The number of contractual renewals increased by an average of 9.2% in the period, 50 basis points higher than the average increase in the fourth quarter.

Management expects second quarter revenue to increase by a mid-single digit percentage compared to the first quarter. That roughly implies a 15% increase year-over-year, which would be about $35 million compared to the current consensus estimate of $829 million.

The company reported an operating ratio of 84.4%, which was 60 basis points better year-over-year and sequentially. The result was in line with the normal sequential improvement of 50 to 75 basis points, even in worse than normal weather in January.

Spending on salaries, wages and benefits (as a percentage of turnover) remained stable year-on-year, even with a 15% increase in headcount and the implementation of a 4.1% wage increase in July last year. Depreciation costs (as a percentage of sales) also remained stable year-on-year, despite recent growth-oriented investments.

Saia typically sees an OR improvement of 250 to 300 basis points between the first and second quarters. This year, however, the company forecasts an improvement of only 150 to 200 basis points, given the costs associated with opening new terminals. The company reiterated its forecast for an OR improvement of 100 to 150 basis points for full-year 2024.

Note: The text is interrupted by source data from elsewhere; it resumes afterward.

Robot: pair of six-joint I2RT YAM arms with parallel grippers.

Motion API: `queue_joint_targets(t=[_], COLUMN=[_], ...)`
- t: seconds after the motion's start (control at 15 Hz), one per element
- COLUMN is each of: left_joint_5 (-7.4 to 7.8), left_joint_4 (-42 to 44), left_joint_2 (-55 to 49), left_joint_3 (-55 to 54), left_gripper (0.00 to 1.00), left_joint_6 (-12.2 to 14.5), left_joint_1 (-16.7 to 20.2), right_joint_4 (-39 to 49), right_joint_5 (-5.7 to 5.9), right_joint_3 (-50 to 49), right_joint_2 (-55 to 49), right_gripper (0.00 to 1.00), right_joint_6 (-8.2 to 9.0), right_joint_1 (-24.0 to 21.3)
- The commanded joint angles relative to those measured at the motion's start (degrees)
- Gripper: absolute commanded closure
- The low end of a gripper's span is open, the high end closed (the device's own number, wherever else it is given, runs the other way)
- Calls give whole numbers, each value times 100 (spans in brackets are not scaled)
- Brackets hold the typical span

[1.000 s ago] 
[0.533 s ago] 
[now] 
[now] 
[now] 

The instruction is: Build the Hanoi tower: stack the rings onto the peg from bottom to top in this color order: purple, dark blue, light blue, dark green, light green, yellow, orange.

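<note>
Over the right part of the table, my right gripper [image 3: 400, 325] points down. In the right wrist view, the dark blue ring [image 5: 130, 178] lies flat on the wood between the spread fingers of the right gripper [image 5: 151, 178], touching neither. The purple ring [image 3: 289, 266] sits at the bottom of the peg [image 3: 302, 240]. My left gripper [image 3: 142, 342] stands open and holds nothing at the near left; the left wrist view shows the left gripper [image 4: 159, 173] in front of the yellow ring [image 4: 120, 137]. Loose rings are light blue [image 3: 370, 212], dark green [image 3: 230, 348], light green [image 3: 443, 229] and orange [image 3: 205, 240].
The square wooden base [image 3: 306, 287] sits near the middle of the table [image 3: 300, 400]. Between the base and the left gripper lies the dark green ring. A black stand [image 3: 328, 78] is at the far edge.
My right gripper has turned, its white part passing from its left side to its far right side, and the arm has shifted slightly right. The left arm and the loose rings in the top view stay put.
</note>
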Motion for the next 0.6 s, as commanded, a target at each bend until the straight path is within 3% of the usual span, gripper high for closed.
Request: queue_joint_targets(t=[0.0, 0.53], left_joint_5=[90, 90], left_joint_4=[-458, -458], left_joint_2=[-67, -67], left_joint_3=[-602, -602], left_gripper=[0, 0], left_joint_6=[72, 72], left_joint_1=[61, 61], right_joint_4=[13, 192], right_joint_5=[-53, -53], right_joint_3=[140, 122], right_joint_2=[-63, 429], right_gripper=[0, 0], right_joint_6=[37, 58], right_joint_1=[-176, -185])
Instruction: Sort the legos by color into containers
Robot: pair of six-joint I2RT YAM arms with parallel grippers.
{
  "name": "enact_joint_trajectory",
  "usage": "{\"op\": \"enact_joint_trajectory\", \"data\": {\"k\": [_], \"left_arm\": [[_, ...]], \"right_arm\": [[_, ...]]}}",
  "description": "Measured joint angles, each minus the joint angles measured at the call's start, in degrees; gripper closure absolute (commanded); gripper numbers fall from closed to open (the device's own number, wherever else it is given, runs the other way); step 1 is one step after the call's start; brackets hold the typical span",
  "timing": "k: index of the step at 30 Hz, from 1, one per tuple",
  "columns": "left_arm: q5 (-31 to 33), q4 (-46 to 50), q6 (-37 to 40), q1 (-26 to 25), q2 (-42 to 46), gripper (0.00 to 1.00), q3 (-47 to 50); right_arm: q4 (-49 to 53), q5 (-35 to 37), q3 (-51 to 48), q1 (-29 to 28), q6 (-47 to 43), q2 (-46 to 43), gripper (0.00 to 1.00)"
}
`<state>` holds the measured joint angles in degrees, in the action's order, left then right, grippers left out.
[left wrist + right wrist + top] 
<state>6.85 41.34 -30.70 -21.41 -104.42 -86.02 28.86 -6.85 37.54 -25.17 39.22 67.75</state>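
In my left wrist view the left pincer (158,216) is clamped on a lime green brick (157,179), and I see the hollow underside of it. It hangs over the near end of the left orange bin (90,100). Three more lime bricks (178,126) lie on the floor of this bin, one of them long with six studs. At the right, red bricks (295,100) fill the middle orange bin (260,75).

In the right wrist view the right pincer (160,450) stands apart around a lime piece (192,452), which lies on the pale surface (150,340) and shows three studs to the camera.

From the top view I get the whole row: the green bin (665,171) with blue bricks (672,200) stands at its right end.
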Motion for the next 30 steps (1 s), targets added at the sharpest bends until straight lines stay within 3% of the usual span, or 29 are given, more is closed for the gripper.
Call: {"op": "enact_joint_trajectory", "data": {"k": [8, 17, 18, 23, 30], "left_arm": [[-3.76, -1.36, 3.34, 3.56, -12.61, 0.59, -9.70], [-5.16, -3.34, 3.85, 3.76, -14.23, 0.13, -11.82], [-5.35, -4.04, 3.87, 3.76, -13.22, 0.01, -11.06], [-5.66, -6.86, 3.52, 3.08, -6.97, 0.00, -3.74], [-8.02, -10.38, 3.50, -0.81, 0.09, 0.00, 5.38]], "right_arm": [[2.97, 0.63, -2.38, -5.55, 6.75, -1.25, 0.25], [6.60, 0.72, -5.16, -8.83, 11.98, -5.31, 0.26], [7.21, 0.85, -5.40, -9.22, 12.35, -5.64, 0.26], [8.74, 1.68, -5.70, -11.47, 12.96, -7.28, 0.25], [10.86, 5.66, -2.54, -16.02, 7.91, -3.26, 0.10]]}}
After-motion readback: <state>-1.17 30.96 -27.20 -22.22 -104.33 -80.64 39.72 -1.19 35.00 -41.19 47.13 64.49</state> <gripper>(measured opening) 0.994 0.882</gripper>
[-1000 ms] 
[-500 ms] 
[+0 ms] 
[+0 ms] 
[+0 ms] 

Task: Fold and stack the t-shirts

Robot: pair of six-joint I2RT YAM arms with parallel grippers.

Saia also announced on Friday that Col will retire after ten years with the company. He will remain in this role for the remainder of the year to ensure a smooth transition.

Shares of SAIA fell 21.3% as of 12:06 a.m. EDT on Friday compared to the S&P 500, which rose 1%. XPO (NYSE: XPO) fell 10.2%, ArcBest (NASDAQ: ARCB) fell 6.8% and ODFL fell 6%.

More FreightWaves articles from Todd Maiden

The mail Saia's first-quarter miss, weak March deliveries send shares 20% lower appeared first on Freight waves.